• _Exercise brief_
Give back every record below word for word, with the pictures omitted.

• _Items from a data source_
%%

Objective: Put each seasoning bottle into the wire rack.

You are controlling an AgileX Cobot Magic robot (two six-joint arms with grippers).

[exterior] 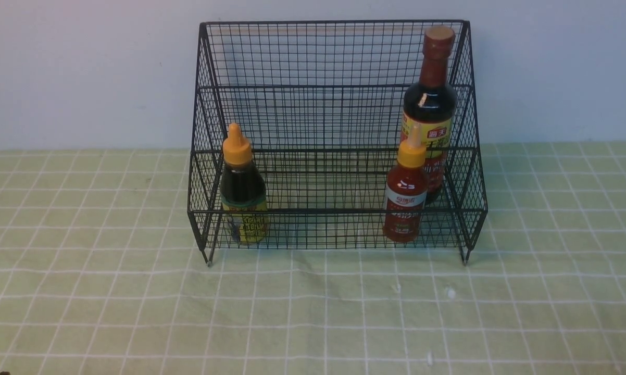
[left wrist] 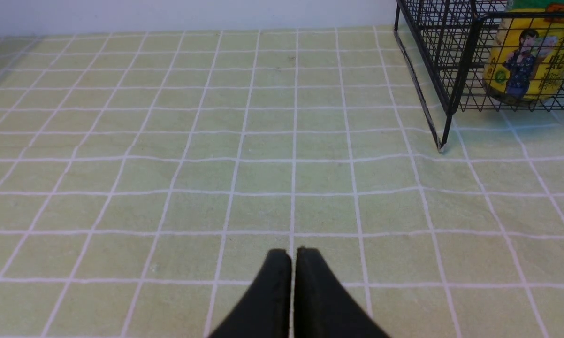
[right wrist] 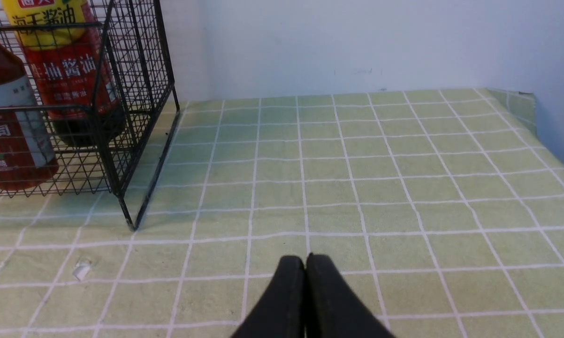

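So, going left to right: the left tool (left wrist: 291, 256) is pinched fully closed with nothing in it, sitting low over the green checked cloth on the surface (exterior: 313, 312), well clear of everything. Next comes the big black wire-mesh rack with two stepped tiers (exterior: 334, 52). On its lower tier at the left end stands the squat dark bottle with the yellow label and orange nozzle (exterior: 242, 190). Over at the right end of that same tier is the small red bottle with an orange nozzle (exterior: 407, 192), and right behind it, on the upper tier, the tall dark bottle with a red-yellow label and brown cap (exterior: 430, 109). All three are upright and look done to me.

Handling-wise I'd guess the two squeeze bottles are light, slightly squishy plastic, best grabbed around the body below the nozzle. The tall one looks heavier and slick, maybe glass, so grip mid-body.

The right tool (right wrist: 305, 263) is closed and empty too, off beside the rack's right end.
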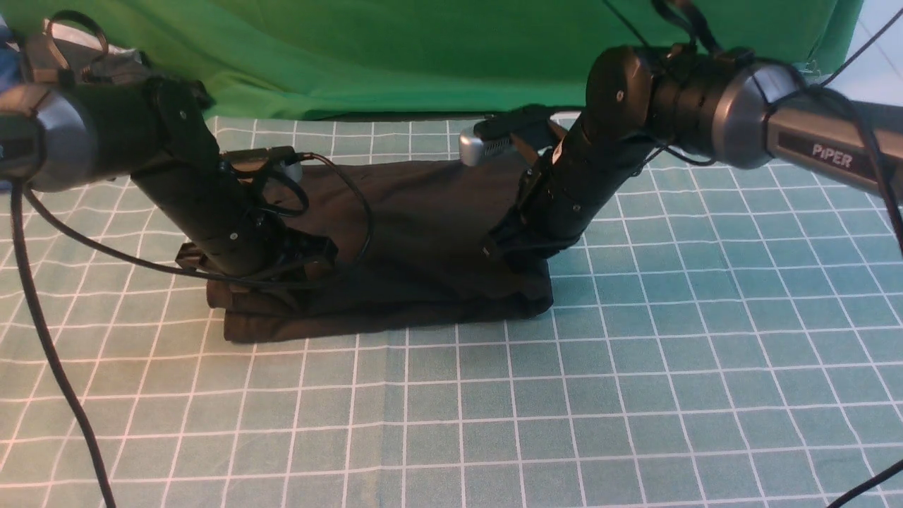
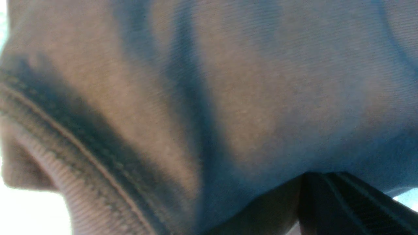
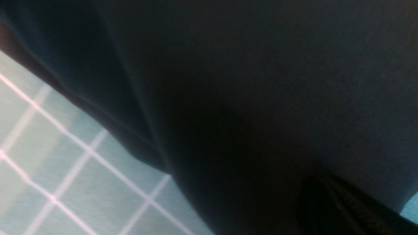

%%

• _Solution to the exercise_
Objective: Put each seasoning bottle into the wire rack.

You are controlling an AgileX Cobot Magic robot (two six-joint arms with grippers).

[exterior] 
[left wrist] 
[right wrist] 

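So, going left to right: the left tool (left wrist: 291, 256) is pinched fully closed with nothing in it, sitting low over the green checked cloth on the surface (exterior: 313, 312), well clear of everything. Next comes the big black wire-mesh rack with two stepped tiers (exterior: 334, 52). On its lower tier at the left end stands the squat dark bottle with the yellow label and orange nozzle (exterior: 242, 190). Over at the right end of that same tier is the small red bottle with an orange nozzle (exterior: 407, 192), and right behind it, on the upper tier, the tall dark bottle with a red-yellow label and brown cap (exterior: 430, 109). All three are upright and look done to me.

Handling-wise I'd guess the two squeeze bottles are light, slightly squishy plastic, best grabbed around the body below the nozzle. The tall one looks heavier and slick, maybe glass, so grip mid-body.

The right tool (right wrist: 305, 263) is closed and empty too, off beside the rack's right end.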

The exercise calls for nothing further.